Their curiosity stirred, and having very little else to do, the townspeople patronize the circus in the afternoon. Various citizens are teamed up with mythical creatures from diverse traditions -- chimera, werewolf, medusa, mermaid, sphinx, satyr -- in a series of vastly different encounters. A mere summary of the plot cannot do this book justice. The book is not about plot, not in the traditional sense -- climaxes are interrupted and desires left unconsummated, as when the satyr awakens the desires of a prudish schoolteacher. Most people are unchanged (with the exception, perhaps, of the one who gets turned to stone) and remain impudent, deceitful, and deceived. We are not privileged to judge what effect the wonders of the circus have on the town of Abalone. Finney does not allow for a moral analysis during the story and stops short of resolution.
The book may be faulted for its uneven pacing, though Finney builds on this effect to his great advantage by imbuing the speech of Dr. Lao and his serpent with jarring, shocking moments of comic (but not funny) patois in order to parlay the more provincial citizens of Abalone with their own expectations. But often readers are introduced to events with a great rush or a complacent reticence that feels awkward in a story too short and rooted to be labeled episodic or picaresque. Nonetheless, this unnatural narrative rhythm is entirely appropriate for a story in which magic assaults complacency. Perhaps most telling is the late revelation of the true nature of one Frank Tull, lawyer, the ultimate patchwork man of a type that has never been so well portrayed with the written word -- not by Mary Shelley, nor by William Gibson -- as by Finney.
The University of Nebraska Press is to be commended for reprinting the original surrealistic art of Russian-born (or bear?) Boris Artzybasheff. In Artzybasheff's smooth drawings are studies of chiaroscuro and grotesque, phantasmagoric ruminations on the text. An uninspired and utilitarian foreward by John Marco replaces that of Edward Hoagland in an earlier printing (Vintage, 1983), which is a shame, since Hoagland was an eloquent naturalist. In general, Finney's writing abounds with lizards, toads, brush, water -- as much of the natural as the supernatural.
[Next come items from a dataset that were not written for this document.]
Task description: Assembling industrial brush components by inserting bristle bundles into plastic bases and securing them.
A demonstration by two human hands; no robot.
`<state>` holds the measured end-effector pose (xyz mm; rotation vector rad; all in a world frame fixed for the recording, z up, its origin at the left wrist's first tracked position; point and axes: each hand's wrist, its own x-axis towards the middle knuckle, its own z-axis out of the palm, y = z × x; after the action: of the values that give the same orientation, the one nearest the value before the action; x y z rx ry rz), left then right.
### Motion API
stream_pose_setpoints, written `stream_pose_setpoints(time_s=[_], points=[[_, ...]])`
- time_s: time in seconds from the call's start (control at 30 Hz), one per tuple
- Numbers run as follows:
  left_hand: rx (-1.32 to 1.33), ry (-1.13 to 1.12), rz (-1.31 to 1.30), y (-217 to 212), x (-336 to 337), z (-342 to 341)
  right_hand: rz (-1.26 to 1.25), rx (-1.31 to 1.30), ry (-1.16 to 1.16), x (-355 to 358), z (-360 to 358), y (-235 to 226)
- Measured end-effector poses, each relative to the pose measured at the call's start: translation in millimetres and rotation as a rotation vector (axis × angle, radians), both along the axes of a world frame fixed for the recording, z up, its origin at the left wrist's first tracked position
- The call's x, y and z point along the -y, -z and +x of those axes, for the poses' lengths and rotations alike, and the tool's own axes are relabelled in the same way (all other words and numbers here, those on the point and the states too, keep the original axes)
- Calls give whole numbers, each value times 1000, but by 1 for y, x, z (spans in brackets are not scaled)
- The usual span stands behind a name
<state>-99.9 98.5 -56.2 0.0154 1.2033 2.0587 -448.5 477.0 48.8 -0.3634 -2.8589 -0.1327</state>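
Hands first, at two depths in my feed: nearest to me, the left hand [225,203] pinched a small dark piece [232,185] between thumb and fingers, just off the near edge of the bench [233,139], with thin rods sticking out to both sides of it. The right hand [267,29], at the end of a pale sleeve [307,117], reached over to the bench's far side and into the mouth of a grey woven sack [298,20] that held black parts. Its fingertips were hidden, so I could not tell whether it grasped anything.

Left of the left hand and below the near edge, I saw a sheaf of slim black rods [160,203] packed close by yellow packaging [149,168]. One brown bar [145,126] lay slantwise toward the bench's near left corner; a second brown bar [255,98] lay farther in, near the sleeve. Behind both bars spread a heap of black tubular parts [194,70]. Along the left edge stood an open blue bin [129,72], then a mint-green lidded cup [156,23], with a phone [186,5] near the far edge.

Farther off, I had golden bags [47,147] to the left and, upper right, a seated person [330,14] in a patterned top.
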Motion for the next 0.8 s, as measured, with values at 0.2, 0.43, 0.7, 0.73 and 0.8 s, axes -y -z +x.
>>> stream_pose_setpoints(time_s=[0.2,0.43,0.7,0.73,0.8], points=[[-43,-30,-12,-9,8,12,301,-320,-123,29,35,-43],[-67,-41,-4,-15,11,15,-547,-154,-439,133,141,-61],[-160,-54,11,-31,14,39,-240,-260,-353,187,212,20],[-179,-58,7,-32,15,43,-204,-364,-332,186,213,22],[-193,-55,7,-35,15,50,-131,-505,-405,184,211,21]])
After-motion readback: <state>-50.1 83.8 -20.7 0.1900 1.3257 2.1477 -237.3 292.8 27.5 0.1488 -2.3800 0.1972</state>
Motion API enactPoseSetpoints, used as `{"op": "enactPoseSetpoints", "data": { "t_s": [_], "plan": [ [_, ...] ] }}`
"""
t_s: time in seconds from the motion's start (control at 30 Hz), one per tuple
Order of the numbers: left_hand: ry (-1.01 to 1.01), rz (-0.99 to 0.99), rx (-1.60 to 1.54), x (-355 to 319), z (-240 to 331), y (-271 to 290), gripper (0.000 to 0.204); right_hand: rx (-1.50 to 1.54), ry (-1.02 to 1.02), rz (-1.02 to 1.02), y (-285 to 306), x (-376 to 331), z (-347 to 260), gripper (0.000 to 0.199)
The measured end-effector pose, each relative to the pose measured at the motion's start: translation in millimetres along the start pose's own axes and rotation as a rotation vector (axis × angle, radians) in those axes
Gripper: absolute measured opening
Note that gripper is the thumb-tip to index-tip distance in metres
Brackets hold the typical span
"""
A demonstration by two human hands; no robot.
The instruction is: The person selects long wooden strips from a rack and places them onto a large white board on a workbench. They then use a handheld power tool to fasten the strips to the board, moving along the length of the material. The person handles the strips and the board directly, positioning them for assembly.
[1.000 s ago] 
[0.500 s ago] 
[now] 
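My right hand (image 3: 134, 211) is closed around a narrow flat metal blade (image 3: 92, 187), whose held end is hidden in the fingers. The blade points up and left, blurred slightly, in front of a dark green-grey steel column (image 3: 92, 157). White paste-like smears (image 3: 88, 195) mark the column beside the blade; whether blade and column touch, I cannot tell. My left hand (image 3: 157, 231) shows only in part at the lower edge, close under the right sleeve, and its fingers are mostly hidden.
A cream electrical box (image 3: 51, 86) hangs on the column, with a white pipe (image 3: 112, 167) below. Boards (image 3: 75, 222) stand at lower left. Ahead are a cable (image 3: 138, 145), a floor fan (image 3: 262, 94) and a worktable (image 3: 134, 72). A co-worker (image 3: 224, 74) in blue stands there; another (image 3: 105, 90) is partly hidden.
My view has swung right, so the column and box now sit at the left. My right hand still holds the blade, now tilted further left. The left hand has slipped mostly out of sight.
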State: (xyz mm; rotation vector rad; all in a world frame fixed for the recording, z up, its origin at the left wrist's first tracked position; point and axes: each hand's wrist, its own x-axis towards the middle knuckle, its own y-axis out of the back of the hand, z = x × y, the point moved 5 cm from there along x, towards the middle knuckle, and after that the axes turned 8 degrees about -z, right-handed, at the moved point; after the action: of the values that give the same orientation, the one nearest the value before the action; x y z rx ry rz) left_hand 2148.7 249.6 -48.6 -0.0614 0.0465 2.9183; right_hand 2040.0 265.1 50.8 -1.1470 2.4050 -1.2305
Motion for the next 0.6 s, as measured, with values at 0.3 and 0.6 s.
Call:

The crowning achievement of The Circus of Dr. Lao is the catalogue. It is a parade of minutiae, explanations, and additional stories. It proves that good fantasy, like the devil, is in the details. The catalogue's coy moralism turns the book around and contextualizes the story. And it's great fun.
The catalogue is also a triumph of form. Why shouldn't speculative fiction have extra-textual experiments? Important books, full of substance and controversy, have always produced creative commentary, like the Talmud. Finney's catalogue helps preserve a tradition and forms a bridge to contemporary efforts such as J.G. Ballard's masterful index in War Fever and Jeff VanderMeer's "The Ambergris Glossary" in City of Saints and Madmen.
The influence of The Circus of Dr. Lao, however, has been wide, from Ray Bradbury's dark midwestern fantasies, to Tom Reamy's posthumous novel Blind Voices, published in 1979. There was even a movie in 1964, The Seven Faces of Dr. Lao, starring Tony Randall. The book holds its own today, as it blends in with the exciting changes taking place in imaginative writing. Like Dr. Lao's circus, it is full of magic, and exists outside the boundaries of time.